● **The task**: Check every line of the entries that follow, and copy the ones containing "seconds".

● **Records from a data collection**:

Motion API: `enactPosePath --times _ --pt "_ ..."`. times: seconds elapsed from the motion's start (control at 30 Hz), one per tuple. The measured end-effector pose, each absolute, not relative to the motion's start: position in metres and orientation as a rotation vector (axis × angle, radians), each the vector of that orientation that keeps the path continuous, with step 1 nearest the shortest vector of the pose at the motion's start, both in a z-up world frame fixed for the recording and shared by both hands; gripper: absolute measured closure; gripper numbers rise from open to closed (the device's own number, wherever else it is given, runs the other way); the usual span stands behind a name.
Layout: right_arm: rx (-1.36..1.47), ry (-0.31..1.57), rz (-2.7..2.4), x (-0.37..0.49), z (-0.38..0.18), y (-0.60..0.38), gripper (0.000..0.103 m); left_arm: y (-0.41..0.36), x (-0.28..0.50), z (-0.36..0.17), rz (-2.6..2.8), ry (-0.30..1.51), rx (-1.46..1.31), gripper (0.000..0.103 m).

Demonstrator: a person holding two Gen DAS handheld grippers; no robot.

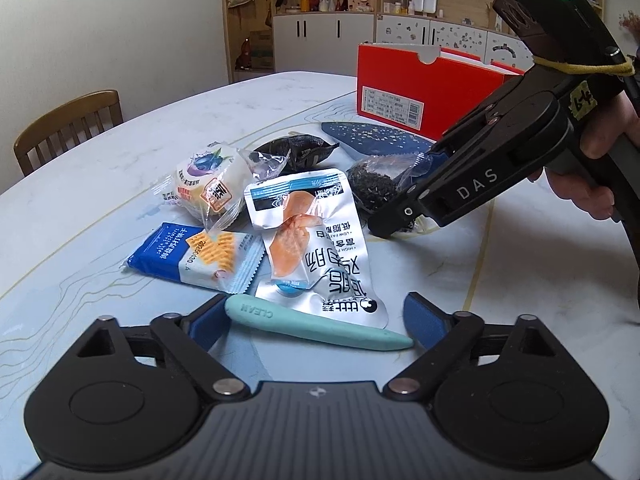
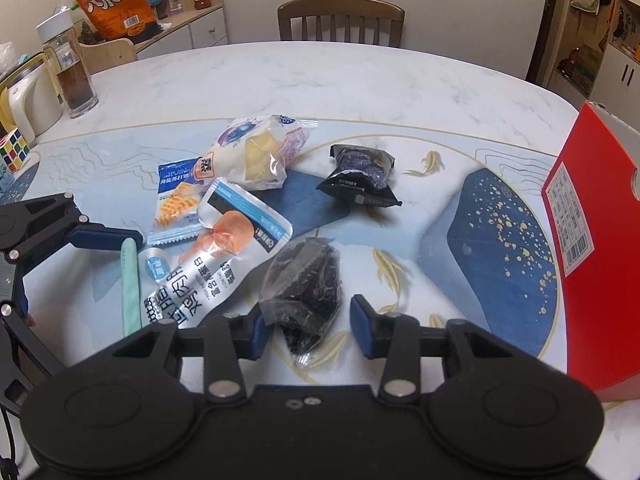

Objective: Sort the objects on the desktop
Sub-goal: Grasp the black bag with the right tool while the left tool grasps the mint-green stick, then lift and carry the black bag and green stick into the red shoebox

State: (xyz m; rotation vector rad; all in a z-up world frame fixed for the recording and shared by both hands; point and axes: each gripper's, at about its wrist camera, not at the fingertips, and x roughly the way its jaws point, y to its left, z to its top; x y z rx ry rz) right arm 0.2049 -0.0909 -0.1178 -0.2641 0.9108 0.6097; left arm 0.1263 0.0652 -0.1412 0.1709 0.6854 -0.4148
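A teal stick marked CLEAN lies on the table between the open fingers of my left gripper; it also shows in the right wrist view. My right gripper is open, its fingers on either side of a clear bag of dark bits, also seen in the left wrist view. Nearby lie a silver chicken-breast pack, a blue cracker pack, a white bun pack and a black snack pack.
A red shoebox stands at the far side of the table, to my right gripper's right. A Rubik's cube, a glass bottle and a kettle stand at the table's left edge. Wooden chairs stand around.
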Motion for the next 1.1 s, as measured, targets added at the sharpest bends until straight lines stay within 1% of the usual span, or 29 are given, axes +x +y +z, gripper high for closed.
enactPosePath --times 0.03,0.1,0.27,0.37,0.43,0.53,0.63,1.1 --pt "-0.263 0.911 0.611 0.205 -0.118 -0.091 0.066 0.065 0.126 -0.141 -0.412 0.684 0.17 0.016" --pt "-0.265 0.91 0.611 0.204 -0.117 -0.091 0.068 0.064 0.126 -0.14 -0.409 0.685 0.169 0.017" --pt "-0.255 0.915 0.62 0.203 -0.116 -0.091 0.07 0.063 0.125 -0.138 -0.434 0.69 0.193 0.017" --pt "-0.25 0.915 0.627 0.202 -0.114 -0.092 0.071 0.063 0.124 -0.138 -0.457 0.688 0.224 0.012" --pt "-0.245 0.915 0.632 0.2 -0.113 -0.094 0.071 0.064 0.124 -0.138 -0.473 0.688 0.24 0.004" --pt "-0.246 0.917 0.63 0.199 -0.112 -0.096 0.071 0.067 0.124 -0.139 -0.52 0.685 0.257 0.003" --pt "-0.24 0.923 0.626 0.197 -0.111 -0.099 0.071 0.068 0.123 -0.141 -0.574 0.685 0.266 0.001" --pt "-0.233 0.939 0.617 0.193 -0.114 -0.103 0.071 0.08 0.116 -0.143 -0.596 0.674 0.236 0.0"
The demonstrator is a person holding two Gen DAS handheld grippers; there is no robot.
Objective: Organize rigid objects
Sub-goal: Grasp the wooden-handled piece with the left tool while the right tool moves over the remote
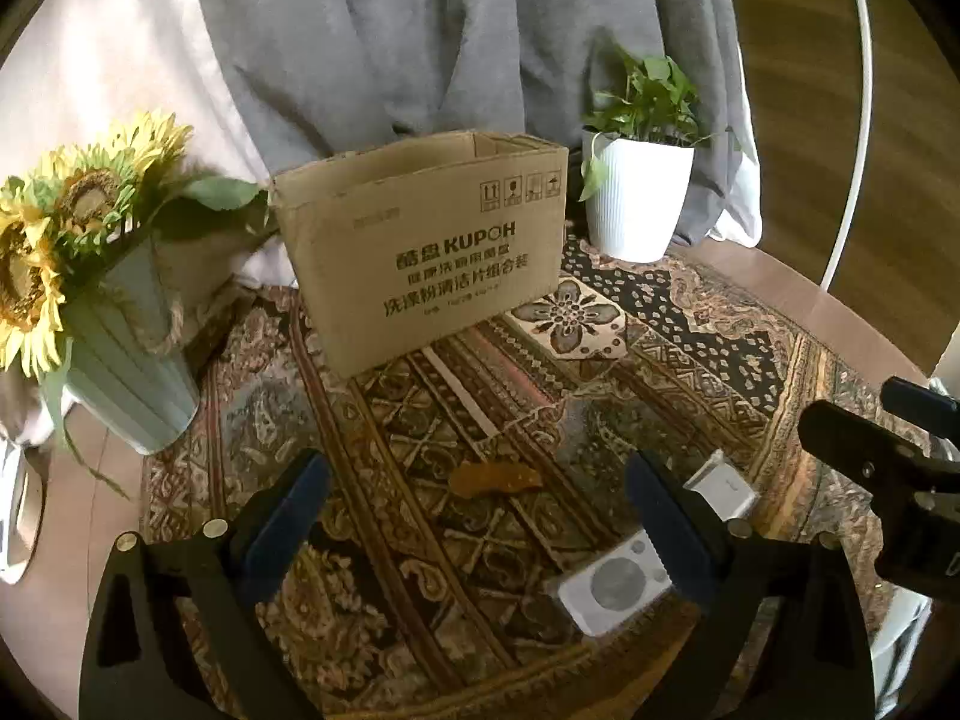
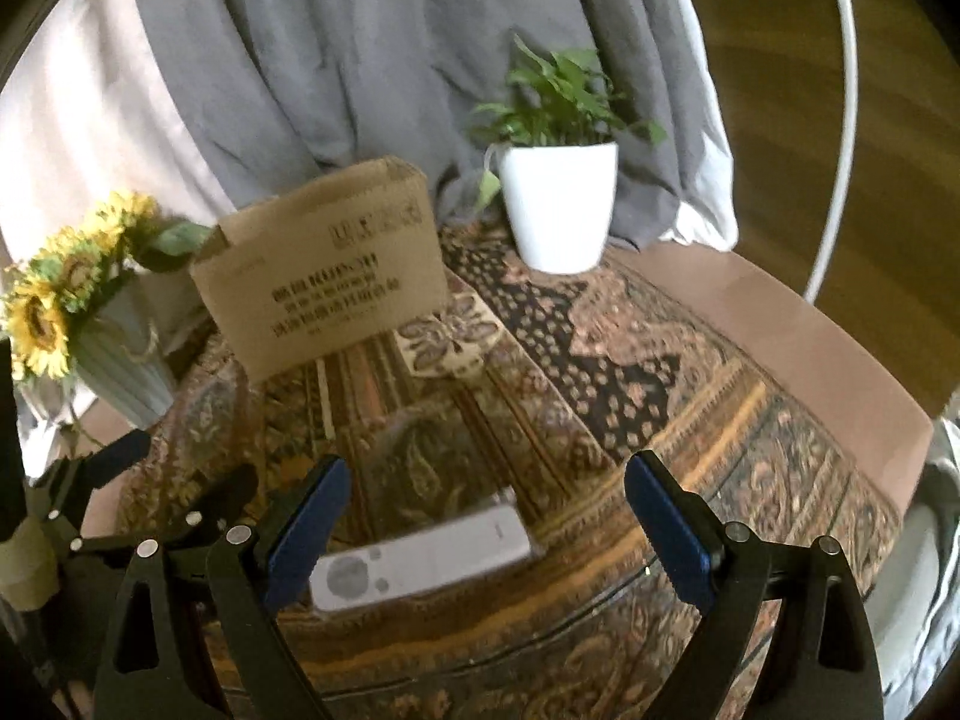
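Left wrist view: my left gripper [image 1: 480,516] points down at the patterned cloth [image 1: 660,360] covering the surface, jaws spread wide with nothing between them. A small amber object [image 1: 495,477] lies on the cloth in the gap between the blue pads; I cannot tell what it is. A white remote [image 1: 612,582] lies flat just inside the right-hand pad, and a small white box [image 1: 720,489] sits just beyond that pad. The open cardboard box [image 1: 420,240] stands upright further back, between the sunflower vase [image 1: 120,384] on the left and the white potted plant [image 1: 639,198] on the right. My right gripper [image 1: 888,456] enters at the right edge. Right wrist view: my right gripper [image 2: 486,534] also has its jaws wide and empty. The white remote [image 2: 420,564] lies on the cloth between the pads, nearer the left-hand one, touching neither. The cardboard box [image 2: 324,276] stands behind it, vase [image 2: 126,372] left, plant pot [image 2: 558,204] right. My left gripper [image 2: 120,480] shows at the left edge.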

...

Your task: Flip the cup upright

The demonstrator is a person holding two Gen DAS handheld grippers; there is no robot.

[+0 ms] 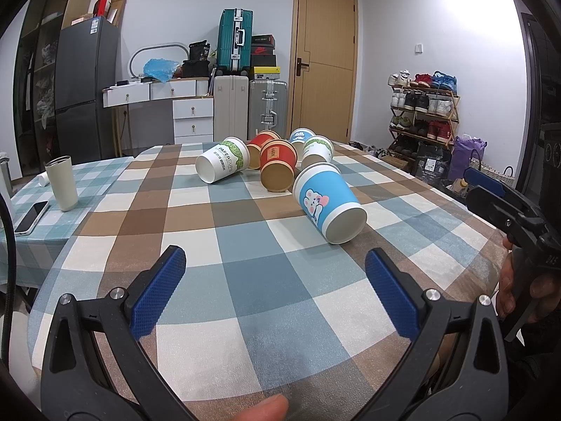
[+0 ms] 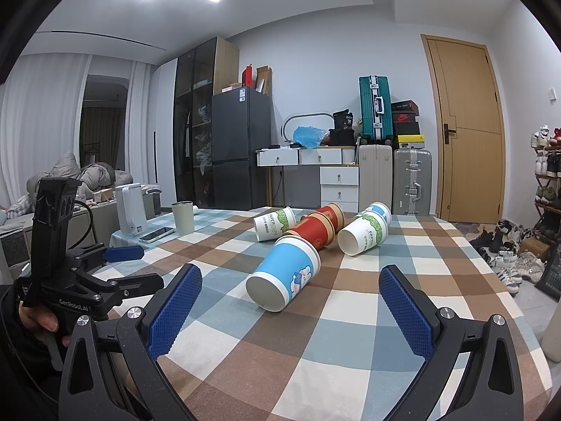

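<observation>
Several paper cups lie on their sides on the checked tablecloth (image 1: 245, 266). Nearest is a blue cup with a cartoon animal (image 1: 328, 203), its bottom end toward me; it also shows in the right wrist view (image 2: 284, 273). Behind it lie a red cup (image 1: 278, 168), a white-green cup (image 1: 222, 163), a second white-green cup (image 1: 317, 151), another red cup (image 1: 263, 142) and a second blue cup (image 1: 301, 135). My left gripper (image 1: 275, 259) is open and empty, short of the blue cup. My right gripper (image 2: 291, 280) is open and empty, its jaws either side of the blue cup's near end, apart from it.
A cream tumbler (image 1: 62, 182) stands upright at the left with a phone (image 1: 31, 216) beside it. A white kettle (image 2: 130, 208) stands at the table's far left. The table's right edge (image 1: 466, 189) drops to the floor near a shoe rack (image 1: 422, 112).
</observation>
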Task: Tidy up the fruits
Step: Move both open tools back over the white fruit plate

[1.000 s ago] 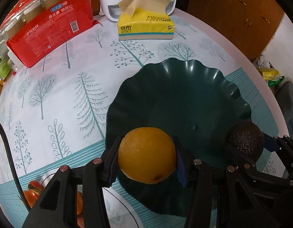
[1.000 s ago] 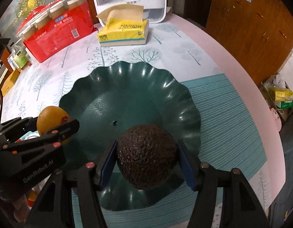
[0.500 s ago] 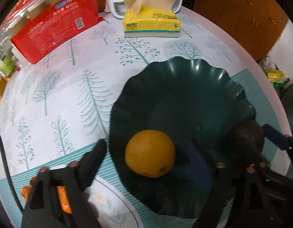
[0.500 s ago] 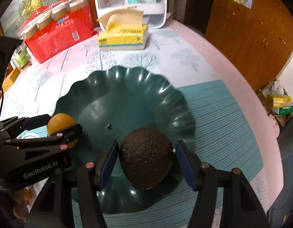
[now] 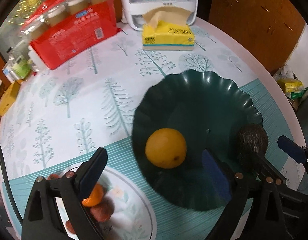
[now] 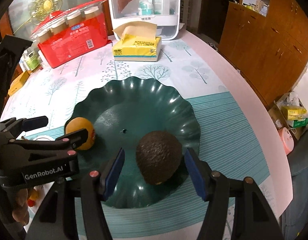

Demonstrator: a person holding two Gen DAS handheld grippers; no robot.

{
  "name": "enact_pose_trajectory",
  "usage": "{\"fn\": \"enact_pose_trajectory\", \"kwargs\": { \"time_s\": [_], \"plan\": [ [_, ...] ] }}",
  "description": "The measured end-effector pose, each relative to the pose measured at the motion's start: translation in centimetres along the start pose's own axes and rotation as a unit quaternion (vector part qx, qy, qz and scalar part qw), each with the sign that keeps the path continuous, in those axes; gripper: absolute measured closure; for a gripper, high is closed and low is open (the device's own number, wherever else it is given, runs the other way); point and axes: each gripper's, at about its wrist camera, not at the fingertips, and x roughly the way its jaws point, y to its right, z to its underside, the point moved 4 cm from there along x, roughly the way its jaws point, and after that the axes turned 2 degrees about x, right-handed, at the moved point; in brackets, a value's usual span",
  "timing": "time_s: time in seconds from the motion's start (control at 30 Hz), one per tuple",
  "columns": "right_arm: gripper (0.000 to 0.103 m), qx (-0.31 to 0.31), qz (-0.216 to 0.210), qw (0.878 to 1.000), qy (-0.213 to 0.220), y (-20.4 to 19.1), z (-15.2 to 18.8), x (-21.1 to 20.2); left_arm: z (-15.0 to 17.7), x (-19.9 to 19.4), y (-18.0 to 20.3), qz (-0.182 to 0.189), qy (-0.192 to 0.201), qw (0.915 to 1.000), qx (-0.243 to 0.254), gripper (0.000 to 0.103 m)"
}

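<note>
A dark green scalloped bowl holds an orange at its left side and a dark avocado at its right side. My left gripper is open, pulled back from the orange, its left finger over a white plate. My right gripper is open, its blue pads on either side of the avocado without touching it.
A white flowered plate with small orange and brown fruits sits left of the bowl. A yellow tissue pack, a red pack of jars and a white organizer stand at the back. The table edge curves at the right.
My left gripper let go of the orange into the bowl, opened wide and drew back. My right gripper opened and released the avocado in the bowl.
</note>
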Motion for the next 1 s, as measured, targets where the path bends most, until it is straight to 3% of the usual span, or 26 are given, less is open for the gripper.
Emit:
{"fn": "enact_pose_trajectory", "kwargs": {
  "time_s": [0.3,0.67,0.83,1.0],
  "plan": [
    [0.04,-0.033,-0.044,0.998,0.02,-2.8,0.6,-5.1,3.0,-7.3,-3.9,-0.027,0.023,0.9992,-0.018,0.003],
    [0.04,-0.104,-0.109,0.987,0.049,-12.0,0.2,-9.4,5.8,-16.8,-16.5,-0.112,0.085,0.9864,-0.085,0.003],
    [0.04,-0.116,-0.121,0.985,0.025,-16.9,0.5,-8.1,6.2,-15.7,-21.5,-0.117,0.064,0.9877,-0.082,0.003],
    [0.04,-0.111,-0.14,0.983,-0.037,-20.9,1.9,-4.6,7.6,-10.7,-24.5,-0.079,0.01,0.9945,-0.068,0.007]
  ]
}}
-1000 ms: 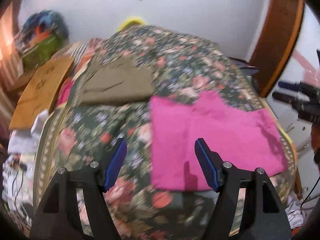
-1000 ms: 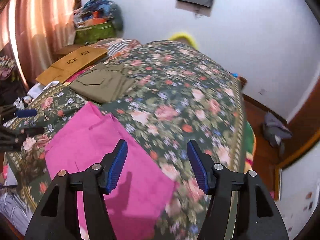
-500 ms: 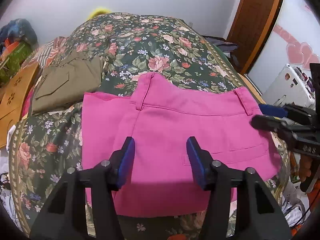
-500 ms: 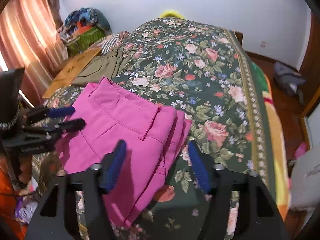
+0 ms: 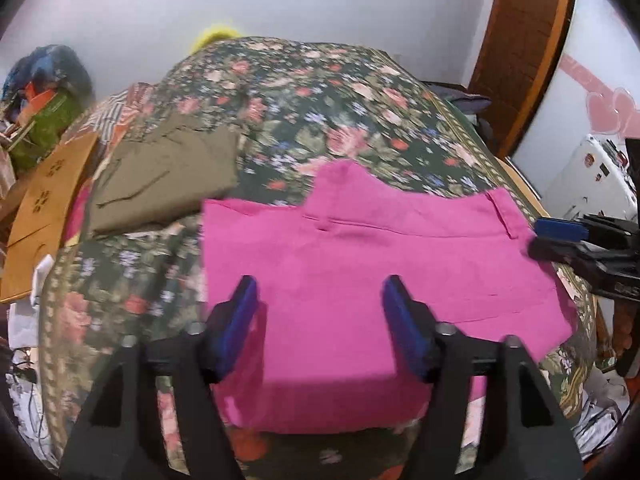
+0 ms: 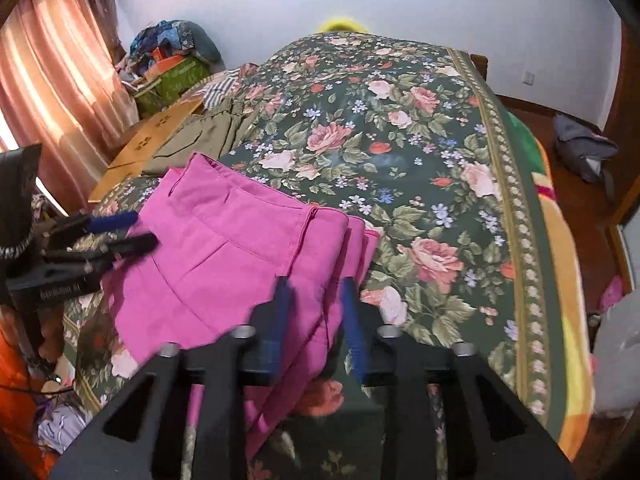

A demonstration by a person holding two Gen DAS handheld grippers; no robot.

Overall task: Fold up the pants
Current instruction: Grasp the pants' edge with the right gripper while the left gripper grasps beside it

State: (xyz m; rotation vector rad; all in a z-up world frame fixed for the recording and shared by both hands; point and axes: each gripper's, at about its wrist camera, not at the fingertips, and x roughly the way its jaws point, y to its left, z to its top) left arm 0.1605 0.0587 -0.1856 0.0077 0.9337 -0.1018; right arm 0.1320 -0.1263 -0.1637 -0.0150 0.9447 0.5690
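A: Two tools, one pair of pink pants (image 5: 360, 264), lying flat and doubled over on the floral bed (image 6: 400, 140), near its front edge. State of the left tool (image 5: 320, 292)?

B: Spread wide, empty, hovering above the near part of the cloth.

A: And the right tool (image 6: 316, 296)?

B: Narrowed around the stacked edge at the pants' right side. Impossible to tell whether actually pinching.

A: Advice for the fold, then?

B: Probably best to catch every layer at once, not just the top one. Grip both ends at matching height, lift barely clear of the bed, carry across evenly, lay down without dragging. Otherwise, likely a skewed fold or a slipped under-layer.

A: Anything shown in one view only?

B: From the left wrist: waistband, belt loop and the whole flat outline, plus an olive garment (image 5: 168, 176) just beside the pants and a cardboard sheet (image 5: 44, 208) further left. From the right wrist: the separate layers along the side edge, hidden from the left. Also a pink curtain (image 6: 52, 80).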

● **Task output**:
Motion API: `enactPosePath --times _ --pt "_ ..."`. times: seconds elapsed from the motion's start (control at 30 Hz), one per tuple. The measured end-effector pose, each absolute, not relative to the motion's start: position in metres and orientation as a rotation vector (axis × angle, radians), each the vector of that orientation that keeps the path continuous, with step 1 nearest the shortest vector of the pose at the motion's start, both in a z-up world frame fixed for the recording and shared by both hands; gripper: absolute measured closure; gripper numbers rise from open to closed (the device's own number, wherever else it is given, runs the other way); the usual span stands behind a name.
  "timing": "time_s: time in seconds from the motion's start (control at 30 Hz), one per tuple",

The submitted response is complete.